Get in touch with our team
Feature image for 08.01.2018

08.01.2018

8 min read

Aren’t broken links, 404s, and crawl errors all basically the same?

This article was updated on: 07.02.2022

Back in August 2017, Moz’s Dr Pete published the Whiteboard Friday, “Aren’t 301s, 302s, and Canonicals All Basically the Same?”. Though it didn’t explore anything new as a concept within SEO, it did justifiably resurface an age-old SEO misconception that’s important to get right.

To reinforce Dr Pete’s argument, the short answer is no, 301 redirects, 302 redirects and canonical tags are not all the same. They’re each different with their own individual application. They share some similarities within the context of crawler control and reducing duplicate content, sure, but they should not be used interchangeably.

The simplicity yet importance of Dr Pete’s topic inspired me to write this article (so much so that I even included the Oxford comma within the heading as a homage!).

Similar to 301s, 302s and canonicals – crawl errors, 404s and broken links are yet another subset of terms within SEO that are often used interchangeably.

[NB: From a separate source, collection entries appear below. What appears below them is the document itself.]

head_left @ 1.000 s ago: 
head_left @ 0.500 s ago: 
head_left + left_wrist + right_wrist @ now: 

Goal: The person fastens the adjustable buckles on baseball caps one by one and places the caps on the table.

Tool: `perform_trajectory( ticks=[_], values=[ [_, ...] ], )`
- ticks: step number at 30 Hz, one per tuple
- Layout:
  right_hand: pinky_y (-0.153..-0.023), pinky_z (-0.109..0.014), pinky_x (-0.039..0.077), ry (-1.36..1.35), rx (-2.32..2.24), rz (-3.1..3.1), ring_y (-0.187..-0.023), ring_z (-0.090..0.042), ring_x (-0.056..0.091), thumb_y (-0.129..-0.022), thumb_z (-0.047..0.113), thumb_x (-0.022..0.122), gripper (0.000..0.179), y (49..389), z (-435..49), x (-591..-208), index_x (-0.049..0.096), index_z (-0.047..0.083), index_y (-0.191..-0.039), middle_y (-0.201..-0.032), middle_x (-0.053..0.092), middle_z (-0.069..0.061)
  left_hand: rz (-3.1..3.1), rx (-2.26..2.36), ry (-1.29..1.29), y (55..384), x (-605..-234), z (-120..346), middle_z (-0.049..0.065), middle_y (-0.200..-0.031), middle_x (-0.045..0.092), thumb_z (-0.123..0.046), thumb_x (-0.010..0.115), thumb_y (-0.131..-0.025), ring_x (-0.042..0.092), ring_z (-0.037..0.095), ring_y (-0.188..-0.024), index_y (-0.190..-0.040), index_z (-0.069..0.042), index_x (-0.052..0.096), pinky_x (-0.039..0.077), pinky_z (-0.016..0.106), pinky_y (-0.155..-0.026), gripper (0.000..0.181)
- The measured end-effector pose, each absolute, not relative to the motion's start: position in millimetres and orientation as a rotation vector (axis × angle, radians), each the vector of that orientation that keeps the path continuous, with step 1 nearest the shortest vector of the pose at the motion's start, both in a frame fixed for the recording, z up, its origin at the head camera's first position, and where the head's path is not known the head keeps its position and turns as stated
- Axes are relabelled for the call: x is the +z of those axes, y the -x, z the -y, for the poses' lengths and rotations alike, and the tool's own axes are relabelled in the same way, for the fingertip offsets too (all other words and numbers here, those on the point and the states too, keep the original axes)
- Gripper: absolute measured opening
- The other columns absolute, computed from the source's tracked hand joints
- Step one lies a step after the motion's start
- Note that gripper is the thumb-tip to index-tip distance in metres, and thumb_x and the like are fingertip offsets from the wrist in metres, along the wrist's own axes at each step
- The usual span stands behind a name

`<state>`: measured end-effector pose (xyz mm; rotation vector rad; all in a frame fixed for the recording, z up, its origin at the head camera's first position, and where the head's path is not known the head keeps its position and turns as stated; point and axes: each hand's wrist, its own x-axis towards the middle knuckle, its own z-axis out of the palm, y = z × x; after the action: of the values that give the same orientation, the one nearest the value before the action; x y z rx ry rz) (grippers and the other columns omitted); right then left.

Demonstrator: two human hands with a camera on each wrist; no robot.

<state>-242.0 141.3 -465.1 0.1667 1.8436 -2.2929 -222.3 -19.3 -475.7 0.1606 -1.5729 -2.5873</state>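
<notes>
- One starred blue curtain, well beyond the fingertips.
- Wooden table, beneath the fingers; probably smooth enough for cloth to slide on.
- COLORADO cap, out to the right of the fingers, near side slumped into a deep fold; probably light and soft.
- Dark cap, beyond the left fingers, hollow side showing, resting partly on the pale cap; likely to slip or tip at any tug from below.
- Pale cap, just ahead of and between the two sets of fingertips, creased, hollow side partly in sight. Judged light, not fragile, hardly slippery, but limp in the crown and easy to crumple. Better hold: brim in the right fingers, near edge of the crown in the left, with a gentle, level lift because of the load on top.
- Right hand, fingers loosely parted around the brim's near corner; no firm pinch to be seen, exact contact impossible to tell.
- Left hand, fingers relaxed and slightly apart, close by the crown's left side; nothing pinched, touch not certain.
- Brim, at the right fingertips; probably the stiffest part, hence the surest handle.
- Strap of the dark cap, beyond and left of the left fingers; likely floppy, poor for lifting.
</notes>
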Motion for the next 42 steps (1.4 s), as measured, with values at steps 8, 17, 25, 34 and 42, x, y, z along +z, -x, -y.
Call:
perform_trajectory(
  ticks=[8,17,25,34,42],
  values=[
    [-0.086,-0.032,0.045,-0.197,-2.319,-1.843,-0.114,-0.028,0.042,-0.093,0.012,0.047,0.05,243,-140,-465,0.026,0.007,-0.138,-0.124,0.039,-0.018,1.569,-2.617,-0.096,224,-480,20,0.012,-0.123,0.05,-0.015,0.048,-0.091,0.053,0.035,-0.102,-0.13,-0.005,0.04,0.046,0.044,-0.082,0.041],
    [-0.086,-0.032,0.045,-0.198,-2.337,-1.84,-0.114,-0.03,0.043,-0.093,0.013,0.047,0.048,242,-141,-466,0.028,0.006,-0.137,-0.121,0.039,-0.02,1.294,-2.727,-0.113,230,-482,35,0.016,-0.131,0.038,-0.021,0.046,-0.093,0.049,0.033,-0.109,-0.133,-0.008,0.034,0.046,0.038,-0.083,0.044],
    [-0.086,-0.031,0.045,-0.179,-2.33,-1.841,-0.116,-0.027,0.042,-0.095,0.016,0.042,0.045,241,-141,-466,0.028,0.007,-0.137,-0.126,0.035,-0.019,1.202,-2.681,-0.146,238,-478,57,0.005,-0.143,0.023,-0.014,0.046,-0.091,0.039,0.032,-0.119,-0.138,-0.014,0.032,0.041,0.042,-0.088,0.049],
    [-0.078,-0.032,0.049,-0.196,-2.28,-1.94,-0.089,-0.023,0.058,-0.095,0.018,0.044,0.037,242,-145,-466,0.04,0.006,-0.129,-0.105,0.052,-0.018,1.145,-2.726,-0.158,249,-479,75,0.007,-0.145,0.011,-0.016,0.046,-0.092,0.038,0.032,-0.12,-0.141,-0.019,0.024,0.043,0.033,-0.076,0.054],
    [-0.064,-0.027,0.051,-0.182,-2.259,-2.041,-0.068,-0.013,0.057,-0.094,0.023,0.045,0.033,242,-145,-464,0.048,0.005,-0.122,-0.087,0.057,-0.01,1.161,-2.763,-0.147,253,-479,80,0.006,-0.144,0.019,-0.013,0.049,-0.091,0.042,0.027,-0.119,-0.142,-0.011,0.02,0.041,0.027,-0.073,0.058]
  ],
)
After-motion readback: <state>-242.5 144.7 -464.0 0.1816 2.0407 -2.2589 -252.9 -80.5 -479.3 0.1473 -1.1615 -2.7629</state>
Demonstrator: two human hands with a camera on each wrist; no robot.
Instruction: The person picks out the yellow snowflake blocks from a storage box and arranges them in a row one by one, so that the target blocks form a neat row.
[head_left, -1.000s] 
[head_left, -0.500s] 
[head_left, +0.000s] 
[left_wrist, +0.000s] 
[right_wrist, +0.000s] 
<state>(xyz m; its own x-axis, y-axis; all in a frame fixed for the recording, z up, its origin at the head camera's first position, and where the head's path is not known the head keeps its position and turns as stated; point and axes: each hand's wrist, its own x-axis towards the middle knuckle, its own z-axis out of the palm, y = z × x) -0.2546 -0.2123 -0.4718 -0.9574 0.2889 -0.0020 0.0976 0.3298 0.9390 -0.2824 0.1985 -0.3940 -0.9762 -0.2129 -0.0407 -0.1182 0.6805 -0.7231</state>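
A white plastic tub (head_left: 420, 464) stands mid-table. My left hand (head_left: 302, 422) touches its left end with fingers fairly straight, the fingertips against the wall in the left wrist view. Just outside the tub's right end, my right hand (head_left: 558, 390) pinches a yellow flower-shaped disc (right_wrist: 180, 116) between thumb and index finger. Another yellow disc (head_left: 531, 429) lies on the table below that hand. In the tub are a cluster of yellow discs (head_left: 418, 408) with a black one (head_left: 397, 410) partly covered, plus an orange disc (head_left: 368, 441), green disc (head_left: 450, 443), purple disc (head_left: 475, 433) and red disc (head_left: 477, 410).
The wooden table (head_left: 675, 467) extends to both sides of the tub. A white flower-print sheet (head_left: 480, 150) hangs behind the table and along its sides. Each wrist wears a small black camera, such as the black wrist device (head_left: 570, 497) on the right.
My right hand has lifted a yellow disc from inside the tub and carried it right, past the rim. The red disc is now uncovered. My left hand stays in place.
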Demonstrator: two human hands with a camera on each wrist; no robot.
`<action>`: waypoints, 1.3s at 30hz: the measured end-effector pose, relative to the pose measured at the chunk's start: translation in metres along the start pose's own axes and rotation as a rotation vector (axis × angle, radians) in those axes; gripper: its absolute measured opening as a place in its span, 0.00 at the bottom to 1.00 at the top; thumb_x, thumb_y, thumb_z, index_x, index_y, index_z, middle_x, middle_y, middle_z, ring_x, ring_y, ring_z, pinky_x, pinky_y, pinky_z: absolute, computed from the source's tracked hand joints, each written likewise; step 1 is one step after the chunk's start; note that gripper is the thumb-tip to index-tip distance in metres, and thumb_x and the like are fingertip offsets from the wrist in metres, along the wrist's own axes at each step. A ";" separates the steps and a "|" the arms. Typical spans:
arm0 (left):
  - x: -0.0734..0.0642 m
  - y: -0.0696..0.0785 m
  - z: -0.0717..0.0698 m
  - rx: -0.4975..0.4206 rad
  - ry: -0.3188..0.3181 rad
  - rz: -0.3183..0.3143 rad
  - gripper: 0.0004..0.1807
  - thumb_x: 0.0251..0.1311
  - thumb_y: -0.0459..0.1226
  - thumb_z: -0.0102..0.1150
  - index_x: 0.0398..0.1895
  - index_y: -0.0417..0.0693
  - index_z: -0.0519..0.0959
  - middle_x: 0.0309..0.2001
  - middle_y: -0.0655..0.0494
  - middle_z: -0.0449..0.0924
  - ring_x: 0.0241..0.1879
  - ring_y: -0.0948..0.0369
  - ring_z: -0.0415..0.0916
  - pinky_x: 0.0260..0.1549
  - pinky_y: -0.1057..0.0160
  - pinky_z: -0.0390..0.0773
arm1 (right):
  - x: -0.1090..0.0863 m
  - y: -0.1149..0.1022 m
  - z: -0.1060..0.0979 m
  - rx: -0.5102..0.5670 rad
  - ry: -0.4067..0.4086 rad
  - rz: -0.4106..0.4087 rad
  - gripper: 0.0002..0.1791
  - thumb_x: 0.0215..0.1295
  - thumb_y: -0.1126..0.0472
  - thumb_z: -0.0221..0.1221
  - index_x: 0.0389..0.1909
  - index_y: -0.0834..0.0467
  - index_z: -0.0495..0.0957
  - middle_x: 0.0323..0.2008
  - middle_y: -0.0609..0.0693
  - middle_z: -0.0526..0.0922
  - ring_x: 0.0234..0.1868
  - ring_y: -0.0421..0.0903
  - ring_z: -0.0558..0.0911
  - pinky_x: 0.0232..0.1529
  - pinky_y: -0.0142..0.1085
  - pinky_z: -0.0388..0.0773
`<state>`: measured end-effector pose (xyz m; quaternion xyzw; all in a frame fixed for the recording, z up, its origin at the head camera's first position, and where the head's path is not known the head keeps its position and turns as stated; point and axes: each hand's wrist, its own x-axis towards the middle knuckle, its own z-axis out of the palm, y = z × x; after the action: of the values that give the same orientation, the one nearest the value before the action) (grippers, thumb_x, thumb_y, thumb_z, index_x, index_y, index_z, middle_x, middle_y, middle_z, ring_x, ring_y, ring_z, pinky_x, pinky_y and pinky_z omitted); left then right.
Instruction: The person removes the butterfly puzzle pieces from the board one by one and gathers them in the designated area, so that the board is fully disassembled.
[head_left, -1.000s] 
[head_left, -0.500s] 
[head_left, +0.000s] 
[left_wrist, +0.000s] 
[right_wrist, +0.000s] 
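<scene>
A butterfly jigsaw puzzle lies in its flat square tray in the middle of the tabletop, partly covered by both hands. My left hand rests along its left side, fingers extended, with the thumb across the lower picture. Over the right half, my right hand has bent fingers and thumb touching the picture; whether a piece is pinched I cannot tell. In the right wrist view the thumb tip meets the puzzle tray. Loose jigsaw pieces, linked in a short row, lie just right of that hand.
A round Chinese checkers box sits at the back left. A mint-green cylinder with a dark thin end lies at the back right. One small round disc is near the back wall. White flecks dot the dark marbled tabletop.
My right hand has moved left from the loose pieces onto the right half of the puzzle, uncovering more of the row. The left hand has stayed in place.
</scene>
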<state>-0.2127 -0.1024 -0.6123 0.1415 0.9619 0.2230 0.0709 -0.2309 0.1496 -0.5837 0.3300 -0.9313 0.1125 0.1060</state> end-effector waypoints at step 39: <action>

Again, they are similar – arguably relating more closely than Dr Pete’s chosen comparison – but they each have their own definition which makes them all entirely distinct.

Let’s start by unpacking broken links before moving onto 404s and crawl errors. It’s at this juncture where we’ll then be able to discuss how each topic overlaps but more importantly, how each topic is distinctive from the other.

 

A broken link is a hyperlink present on a site that points to a non-existent or inaccessible page for both users and search engine crawlers. Broken links can either be inbound, i.e. pointing to internal pages on the same site, or outbound, i.e. pointing to external pages on another site.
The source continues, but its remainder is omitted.